And there is much to commend this book to someone who does not
necessarily share Maalouf’s soft but thoughtful liberalism and enthusiasm for a rights
based ideology of individual freedom.  His central and longest chapter on “Modernity
and the Other” contains much that goes against the dominant ideology in the media
and culture: that is, he argues, as an Arab himself, that Arabs, especially Arab
Muslims, are not intrinsically backwards, and do not necessarily have a problem
coping with issues of modernism, multiculturalism and tolerance (Maalouf, who
wrote a history of the Crusades from the Arab side, notes that over the long historical
term, neither religion has overall been more tolerant or enlightened then the other).

In his discussion of Islamist movements and Jihad, he is both disgusted by
their violence and fanaticism but is smart enough, again, as an Arab himself, to
recognise the cultural, material and personal humiliations of the greater civilization
that informs part of his identity.   He sees, as many other observers have, that Hamas
or the Iranian Revolution has far more to do with Third World revolutionary
movements then with the history of Islam, that poverty, land hunger, overpopulation,
ignorance and oppression are usually at the heart of why many young men are driven
to acts of violence on a social level, and that it is the failure of liberal humanism,
nationalism, socialism and communism, both suppressed by Western-backed regimes,
to mobilize the masses or provide solutions to poverty and weakness that has made
Islam acceptable again as the guide for action (indeed, he laments for a few pages that
Communism now appears to have been a much more palatable alternative to Islamic
fundamentalism).   What is more, and I have argued this relentlessly myself, when the
condition of ‘modernity’, however one wants to define it, is presented to people who
will probably never experience its benefits, who see exploitation, the destruction of
their livelihoods, their cultures, a way of life long solidified by tradition and the blood
of generations melting into air.  When telecommunications only allows more
oppression, when the freedom of modernity is denied, then how are they expected to
react?  To embrace feminism with open arms when they haven’t enough to eat?  To
belief in the free market when they have no jobs?  This, Maalouf attests, is all it takes
for desperate situations to seem palatable, and to see the bearers of Modernity,
wealthy, haughty, morally hypocritical, white and Western, as worthy of revenge.
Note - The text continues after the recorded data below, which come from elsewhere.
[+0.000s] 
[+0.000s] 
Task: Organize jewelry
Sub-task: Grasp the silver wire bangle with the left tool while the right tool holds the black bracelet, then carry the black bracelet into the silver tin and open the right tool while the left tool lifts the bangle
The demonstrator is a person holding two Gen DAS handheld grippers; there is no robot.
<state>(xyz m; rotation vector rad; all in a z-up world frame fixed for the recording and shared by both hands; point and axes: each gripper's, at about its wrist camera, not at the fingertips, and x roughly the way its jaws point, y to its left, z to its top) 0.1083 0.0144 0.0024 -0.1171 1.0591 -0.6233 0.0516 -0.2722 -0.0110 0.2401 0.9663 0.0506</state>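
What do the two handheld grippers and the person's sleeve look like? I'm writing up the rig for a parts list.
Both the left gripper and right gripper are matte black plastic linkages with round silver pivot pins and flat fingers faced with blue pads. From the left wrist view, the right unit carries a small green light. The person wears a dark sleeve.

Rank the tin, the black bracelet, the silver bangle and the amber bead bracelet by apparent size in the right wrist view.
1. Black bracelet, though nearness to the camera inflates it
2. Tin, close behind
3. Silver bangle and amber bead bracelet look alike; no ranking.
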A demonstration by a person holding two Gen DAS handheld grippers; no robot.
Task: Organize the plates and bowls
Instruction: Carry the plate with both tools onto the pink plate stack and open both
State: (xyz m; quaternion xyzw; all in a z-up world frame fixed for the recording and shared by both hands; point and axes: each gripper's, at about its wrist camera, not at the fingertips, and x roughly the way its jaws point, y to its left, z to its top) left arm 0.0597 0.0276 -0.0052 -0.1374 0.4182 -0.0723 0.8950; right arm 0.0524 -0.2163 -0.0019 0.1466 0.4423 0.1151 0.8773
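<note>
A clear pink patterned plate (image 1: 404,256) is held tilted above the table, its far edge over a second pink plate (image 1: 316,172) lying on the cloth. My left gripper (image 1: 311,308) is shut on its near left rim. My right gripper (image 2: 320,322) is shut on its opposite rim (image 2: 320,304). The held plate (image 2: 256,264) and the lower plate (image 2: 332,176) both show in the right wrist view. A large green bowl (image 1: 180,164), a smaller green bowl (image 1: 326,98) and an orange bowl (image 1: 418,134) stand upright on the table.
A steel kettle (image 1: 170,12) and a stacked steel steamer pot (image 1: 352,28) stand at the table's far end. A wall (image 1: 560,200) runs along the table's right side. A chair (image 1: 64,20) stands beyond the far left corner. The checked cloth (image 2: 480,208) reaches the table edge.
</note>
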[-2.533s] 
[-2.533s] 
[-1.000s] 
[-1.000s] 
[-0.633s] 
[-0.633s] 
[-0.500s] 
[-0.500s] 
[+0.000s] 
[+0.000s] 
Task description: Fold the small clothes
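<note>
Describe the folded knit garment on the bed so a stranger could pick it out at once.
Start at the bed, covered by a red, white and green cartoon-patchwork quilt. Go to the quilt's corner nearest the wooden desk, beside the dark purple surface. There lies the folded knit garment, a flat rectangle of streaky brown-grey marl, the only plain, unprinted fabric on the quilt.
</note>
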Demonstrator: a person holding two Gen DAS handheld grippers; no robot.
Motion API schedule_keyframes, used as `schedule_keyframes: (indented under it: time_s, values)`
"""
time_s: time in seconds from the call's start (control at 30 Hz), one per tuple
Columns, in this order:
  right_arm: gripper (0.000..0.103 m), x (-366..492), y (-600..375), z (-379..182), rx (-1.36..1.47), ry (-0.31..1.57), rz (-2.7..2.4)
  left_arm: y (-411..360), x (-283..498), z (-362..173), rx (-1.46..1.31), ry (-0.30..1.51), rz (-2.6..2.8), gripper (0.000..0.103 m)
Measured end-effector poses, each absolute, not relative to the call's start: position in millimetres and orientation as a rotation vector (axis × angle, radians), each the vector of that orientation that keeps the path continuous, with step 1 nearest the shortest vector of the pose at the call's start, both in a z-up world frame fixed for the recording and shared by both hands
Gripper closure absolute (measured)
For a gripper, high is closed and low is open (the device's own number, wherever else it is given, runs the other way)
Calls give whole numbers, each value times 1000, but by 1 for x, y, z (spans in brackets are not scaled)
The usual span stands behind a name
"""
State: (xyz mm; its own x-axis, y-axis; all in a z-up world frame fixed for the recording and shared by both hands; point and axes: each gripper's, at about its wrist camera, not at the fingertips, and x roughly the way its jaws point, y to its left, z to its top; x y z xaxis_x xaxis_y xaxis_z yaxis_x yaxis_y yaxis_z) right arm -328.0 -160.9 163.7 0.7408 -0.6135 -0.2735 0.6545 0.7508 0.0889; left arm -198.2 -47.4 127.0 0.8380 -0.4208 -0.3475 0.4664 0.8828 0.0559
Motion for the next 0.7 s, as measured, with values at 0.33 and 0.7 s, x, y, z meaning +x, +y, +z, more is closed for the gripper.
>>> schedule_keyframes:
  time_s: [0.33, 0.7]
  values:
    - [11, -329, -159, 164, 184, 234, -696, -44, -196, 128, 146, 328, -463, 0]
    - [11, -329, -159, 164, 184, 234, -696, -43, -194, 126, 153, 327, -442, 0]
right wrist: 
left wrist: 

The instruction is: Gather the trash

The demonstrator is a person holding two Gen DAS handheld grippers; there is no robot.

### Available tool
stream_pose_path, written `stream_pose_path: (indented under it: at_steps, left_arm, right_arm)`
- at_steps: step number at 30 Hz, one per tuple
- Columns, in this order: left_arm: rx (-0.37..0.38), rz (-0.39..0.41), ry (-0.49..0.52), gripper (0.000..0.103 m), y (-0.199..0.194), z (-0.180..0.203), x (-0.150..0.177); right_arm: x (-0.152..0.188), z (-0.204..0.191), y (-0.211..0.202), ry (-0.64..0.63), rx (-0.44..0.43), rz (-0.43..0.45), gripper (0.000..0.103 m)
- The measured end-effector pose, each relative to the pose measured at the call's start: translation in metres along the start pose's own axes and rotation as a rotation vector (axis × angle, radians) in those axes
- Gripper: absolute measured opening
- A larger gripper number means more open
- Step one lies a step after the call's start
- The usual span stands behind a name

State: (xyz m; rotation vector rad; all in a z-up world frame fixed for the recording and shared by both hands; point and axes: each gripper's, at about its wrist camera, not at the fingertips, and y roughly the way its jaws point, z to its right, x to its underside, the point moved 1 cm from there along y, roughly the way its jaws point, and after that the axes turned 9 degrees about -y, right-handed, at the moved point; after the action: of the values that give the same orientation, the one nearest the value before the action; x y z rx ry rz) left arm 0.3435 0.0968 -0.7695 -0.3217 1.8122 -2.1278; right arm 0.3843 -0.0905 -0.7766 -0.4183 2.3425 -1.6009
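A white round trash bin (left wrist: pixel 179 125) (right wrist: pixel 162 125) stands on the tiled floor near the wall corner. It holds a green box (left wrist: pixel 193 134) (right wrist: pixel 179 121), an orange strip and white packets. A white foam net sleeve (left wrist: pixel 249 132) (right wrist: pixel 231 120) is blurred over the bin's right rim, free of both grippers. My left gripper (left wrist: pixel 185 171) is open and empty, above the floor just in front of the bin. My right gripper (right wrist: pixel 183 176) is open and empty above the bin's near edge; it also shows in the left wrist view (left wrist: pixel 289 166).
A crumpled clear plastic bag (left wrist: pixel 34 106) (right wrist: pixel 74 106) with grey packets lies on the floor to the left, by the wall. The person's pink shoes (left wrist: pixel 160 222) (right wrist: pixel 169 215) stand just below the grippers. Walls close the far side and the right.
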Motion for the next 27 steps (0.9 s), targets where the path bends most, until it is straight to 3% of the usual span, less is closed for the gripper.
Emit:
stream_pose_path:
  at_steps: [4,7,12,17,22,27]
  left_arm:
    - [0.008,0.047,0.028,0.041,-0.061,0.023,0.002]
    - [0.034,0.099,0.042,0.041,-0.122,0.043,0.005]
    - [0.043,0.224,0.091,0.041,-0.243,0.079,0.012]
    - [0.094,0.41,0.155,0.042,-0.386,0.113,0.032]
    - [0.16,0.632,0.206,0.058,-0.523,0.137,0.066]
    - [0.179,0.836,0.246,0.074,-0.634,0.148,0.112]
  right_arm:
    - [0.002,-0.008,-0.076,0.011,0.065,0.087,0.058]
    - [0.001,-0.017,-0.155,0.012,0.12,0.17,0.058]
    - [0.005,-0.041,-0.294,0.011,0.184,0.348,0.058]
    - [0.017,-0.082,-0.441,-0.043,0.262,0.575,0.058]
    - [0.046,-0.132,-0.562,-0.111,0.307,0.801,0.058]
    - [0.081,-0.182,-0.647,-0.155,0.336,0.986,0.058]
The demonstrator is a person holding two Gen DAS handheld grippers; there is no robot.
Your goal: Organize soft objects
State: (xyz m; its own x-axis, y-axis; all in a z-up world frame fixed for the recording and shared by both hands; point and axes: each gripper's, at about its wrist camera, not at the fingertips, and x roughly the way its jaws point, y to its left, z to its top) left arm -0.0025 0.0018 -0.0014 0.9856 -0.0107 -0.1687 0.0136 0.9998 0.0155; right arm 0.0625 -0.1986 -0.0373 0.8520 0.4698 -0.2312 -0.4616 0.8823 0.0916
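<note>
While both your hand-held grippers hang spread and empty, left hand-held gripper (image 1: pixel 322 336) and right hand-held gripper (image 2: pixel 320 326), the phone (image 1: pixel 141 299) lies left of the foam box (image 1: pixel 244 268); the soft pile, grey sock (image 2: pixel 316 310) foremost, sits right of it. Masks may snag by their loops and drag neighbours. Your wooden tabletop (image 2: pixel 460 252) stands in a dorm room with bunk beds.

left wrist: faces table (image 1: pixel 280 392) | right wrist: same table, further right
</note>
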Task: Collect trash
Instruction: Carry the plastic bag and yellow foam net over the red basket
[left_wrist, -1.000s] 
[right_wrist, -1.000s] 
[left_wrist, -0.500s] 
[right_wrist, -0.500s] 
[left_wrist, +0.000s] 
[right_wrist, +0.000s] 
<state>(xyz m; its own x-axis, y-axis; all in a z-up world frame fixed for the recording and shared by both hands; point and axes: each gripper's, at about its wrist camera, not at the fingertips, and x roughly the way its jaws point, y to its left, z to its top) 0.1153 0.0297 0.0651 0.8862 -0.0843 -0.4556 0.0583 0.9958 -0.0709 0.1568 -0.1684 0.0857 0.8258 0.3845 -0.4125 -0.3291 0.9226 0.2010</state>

His two later chapters return us to a less grounded analysis. They are much
more dedicated to exploring psychological and individual collapse of identities; as
such, they are more often directed at the young men of 9/11, though the book itself
was written before that day. Maalouf explores the idea of tribes and globalization, as
a fracturing of traditional bonds, as the quickening interaction of diverse cultures and
individuals, that can often seem disorienting, tugging at all those allegiances of our
personality, threatening to unbalance the personal identities we have been born with,
made into, and are that most essential part of ourselves.  It can be disastrous but
liberating.

Here, Maalouf sees the fracturing of identities as the primary cause of a return
to traditional religions or cultures: an attempt to cleave all the more tightly to
tradition is to feel grounded in a Utopian simpler time, to avoid the seeming sensory
chaos of a globalized world.   It is the negative possibilities of globalization, the loss
of local identities at the hands of homogeneity, that the angry young fundamentalist
feels.  The potential loss of unique languages, that most important indicator of
cultural uniqueness, seems a great danger.  Is it motivation for political violence,
however?  There is a certain logic to this, but I think he overstates this fear, which
dwells in heaven with the ghosts of kings and popes and morals and values.  Maalouf
puts forward a positive view of globalization that allows for a colourful mix of
language, culture and thought, and cuisine, across the world; his position on negative
aspects of globalization is decisively straw man.  Maalouf’s rosy picture, in which he
denies that the Third World might be a victim and that globalization is not a force that
has anything to do with capitalists in the West. For instance, this kind of drivel:

“Many refuse to make a contribution to the expanding global culture because at some
point they decided once and for all that the world around them was incomprehensible,
bloodthirsty, demented or diabolical.  Many are tempted to see themselves as mere
victims – victims of America, of the West, of capitalism, of liberalism, of the new
technologies, of the media, of change…to imprison oneself in a victim mentality can
do the injured party even more harm then the aggression itself.”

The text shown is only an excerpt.